Westerngrund is a community in the Aschaffenburg district in the Regierungsbezirk of Lower Franconia (Unterfranken) in Bavaria, Germany, and a member of the Verwaltungsgemeinschaft (Administrative Community) of Schöllkrippen. From 2013 to 2020, the geodetic centre of the European Union was located within the community's boundaries.

Geography

The community lies in the Bavarian Lower Main (Bayerischer Untermain). With the accession of Croatia to the European Union on 1 July 2013 the geodetic centre of the EU shifted to Westerngrund. It moved again on 1 January 2014 (when Mayotte joined the EU) but remained within the community's borders. A monument site has been set up. On 31 January 2020, as a result of the withdrawal of the United Kingdom from the European Union, the geodetic centre of the European Union moved from Westerngrund to Gadheim, approximately eighty kilometres (fifty miles) away. 

The community has the following Gemarkungen (traditional rural cadastral areas): Oberwestern, Unterwestern, Huckelheim.

History
Today's community of Westerngrund mainly comprises areas that belonged to the Schönborn Amt of Krombach, which in 1806 was mediatized with the newly formed Principality of Aschaffenburg, with which it passed in 1814 (by this time it had become a department of the Grand Duchy of Frankfurt) to the Kingdom of Bavaria. In the course of administrative reform in Bavaria, the current community came into being with the Gemeindeedikt (“Municipal Edict”) of 1818.

Demographics
Within community limits in 1970, 1,454 inhabitants were counted, in 1987 1,584 and in 2000 1,918.

Governance
The mayor is Brigitte Heim (WIR).

Coat of arms
The community's arms might be described thus: Gules a demi-lion rampant armed, langued and crowned azure Or issuant from the base, in his gambes a shepherd's staff in pale of the second, in chief sinister two miner's hammers in saltire argent.
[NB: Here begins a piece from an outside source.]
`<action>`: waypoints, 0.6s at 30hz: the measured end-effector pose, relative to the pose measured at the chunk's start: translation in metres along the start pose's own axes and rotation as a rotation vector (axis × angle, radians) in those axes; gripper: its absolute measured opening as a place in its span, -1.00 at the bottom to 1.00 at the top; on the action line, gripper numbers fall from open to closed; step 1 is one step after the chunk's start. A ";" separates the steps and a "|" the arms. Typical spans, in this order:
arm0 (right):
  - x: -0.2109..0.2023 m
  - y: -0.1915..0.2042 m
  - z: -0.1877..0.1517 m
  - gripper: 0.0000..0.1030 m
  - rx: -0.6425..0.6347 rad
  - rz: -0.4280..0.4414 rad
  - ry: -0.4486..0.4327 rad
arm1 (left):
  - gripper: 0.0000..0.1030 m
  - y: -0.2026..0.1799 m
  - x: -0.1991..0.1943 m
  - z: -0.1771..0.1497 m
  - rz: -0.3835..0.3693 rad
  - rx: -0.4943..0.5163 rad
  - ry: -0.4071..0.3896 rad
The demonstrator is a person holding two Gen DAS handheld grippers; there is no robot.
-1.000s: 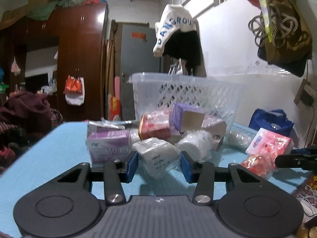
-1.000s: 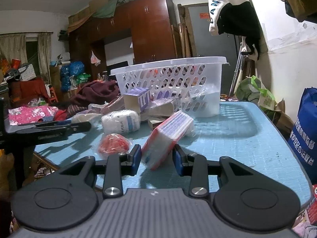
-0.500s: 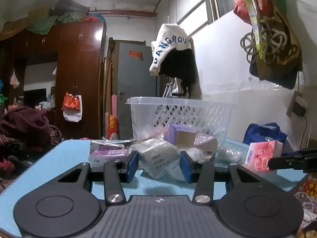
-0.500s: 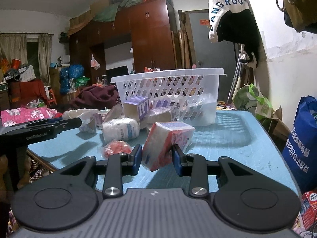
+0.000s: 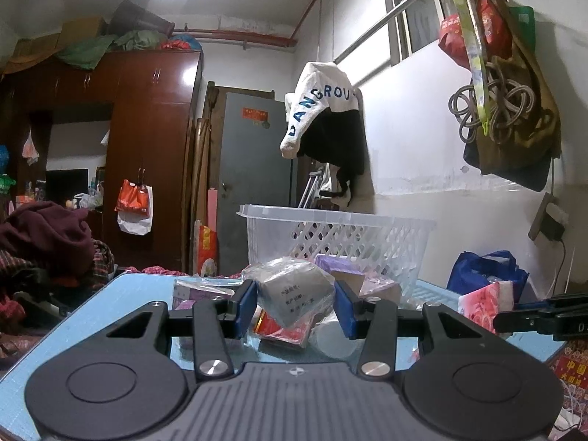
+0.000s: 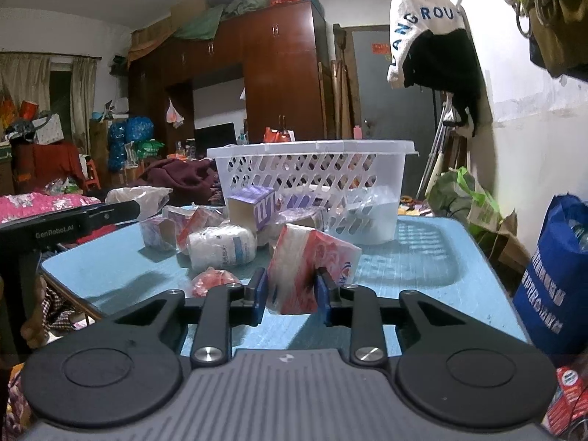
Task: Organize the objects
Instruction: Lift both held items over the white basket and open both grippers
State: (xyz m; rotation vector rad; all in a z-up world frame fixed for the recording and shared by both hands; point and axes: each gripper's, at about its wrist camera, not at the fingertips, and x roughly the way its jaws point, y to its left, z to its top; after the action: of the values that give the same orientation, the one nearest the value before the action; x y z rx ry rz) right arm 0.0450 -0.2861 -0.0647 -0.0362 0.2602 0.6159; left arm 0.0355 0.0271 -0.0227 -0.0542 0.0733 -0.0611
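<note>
Two grabs: both packs now lifted off the table (image 6: 422, 257) (they sat on it a second ago)
Basket (image 6: 312, 169): drop spot, I'd guess
Right hand-held gripper (image 6: 290, 290): clamped on pink tissue pack (image 6: 312, 261)
Left hand-held gripper (image 5: 296, 307): clamped on clear-wrapped pack (image 5: 294, 290)

The printed text on the clear-wrapped packet (image 5: 294, 296) is too small to be read. The red box (image 5: 283, 329) and white roll (image 5: 332, 336) behind it are largely hidden. The lower wall of the white basket (image 6: 312, 183) is masked by piled packages. The blue bag (image 6: 555, 279) is cut off by the frame edge. The lower part of the pink tissue pack (image 6: 308, 268) is concealed between the fingers.
</note>
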 end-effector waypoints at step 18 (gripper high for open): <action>0.017 0.006 0.115 -0.45 -0.065 0.024 -0.170 | -0.04 -0.008 0.048 0.094 -0.134 -0.027 -0.059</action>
State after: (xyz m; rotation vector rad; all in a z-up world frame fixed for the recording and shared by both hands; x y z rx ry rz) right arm 0.0817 -0.2586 0.0424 -0.0426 0.0761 0.6473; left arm 0.0895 0.0214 0.0675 -0.0878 0.0113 -0.1926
Westerngrund has only existed as a community since 1972, having been assembled out of the formerly separate communities of Huckelheim, Oberwestern and Unterwestern, which all lie in the so-called Westerngrund, a steep-sided dale that became the community's namesake. The lion in the arms, and also the tinctures, were taken from the arms borne by the Counts of Schönborn, who held the area until the Old Empire's downfall in 1803. The staff held by the lion is a symbol of Saint Wendelin, the community's patron saint. The crossed miner's hammers stand for the former silver and copper mining in the centre of Huckelheim.

The community has borne the arms since 24 March 1980.

Economy
Municipal tax revenue amounted in 1999 to €661,000 (converted), of which net business taxes accounted for €28,000.
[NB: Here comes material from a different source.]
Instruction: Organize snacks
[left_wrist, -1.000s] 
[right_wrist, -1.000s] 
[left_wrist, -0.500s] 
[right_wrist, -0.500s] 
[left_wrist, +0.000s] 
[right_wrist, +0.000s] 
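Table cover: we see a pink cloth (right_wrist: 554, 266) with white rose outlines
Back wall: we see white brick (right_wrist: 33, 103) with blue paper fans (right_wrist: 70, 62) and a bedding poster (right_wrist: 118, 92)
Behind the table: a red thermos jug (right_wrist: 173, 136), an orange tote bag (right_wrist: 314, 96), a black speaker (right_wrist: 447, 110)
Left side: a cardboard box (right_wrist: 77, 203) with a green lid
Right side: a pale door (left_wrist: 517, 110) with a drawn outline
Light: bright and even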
According to official statistics, there were 74 workers on the social welfare contribution rolls working in producing businesses in 1998. In trade and transport this was 0. In other areas, 715 such workers worked from home. Three businesses were in processing. Two businesses were in construction, and furthermore, in 1999, there were 30 agricultural operations with a working area of 722 ha, of which 408 ha was cropland and 313 ha was meadowland.

Education
In 1999 the following institutions existed in Westerngrund:
Kindergartens: 75 places with 72 children

References

External links

See also
 Kahlgrund

Aschaffenburg (district)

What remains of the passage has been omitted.